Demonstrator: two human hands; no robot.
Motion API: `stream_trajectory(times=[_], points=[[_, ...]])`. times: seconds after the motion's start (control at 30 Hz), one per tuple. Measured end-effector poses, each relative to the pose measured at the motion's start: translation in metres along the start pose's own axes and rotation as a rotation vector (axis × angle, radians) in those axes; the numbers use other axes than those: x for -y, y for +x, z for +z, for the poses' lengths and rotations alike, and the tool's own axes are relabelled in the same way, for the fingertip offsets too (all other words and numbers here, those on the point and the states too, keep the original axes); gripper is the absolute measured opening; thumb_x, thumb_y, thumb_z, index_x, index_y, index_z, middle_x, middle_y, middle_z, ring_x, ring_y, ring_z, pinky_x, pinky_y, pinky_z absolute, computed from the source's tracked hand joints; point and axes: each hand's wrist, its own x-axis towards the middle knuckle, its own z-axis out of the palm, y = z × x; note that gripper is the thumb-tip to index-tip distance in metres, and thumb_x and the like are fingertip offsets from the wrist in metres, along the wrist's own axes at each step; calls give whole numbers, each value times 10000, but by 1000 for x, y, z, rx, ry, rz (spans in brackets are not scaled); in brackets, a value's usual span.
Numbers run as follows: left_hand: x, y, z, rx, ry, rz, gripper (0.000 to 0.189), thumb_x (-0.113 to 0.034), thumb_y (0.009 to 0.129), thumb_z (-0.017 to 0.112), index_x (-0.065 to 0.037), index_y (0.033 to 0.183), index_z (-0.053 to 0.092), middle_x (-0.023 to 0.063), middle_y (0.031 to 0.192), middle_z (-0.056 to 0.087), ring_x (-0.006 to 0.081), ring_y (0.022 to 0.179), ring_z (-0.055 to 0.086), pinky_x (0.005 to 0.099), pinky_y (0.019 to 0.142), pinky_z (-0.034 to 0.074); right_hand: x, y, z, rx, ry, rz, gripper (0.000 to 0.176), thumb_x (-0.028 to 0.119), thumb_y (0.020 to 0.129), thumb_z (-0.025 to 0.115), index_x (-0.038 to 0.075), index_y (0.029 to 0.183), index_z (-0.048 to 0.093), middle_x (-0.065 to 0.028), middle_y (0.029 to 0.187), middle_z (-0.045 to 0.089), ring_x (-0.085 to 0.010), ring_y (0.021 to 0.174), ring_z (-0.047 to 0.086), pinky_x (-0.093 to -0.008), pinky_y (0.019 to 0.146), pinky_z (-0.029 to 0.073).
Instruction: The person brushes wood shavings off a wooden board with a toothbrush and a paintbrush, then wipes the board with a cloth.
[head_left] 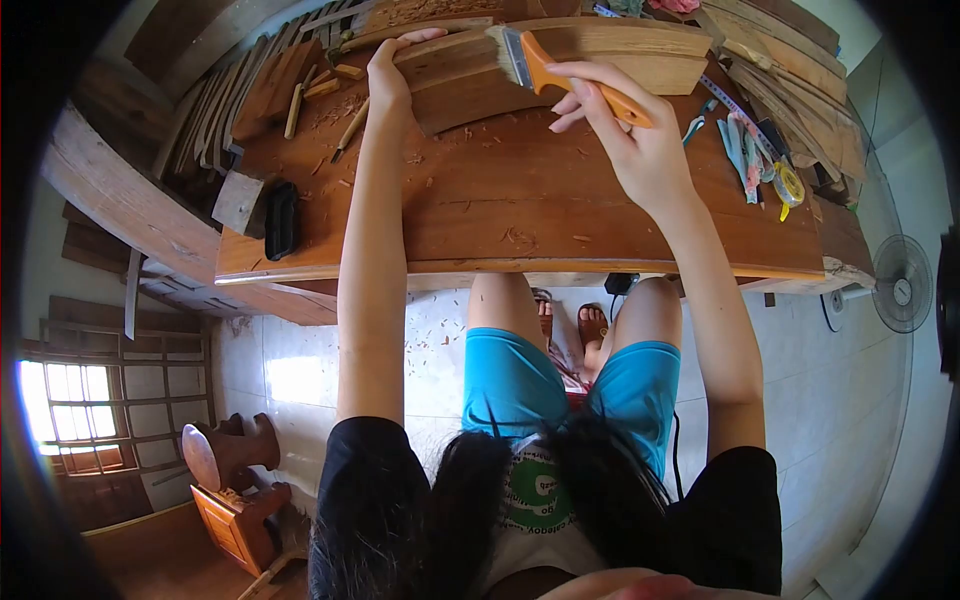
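My right hand [625, 130] is closed round the orange handle of a flat paintbrush [545, 68]. The brush's pale bristles lie against the face of a long wooden board [620, 62], left of its middle. At the board's left end my left hand [392, 75] grips it, with fingers over the far edge and the palm hidden from view. Close to my left wrist, a slim pencil-like tool [350, 132] lies among wood shavings [330, 118] on the brown table [580, 215].
Wooden strips [225, 105] and a black case [282, 220] lie at the left. To the right are a yellow tape measure [788, 185], crumpled cloth [738, 150] and stacked planks [790, 90]. A fan [902, 284] stands beyond the table's right end.
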Motion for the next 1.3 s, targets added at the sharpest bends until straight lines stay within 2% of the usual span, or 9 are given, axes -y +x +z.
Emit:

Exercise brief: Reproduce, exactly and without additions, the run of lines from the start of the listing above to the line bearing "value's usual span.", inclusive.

Solution below:
Demonstrator: two human hands; no robot.
Motion API: `stream_trajectory(times=[_], points=[[_, ...]])`. times: seconds after the motion's start (control at 30 Hz), one per tuple. Measured end-effector poses, each relative to the pose measured at the motion's start: translation in metres along the start pose's own axes and rotation as a rotation vector (axis × angle, radians) in those axes; the numbers use other axes than those: x for -y, y for +x, z for +z, for the poses' lengths and rotations alike, and the tool's own axes are relabelled in the same way, for the fingertip offsets too (all other words and numbers here, those on the point and the states too, keep the original axes); gripper is the absolute measured opening; thumb_x, thumb_y, thumb_z, index_x, index_y, index_z, middle_x, middle_y, middle_z, ring_x, ring_y, ring_z, pinky_x, pinky_y, pinky_z absolute, computed from the source's tracked hand joints; point and axes: each hand's wrist, its own x-axis towards the middle knuckle, its own z-axis out of the palm, y = z × x; note that gripper is the thumb-tip to index-tip distance in metres, and thumb_x and the like are fingertip offsets from the wrist in metres, along the wrist's own axes at each step; calls give whole numbers, each value times 10000, but by 1000 for x, y, z, rx, ry, rz (spans in brackets are not scaled); in brackets, a value's usual span.

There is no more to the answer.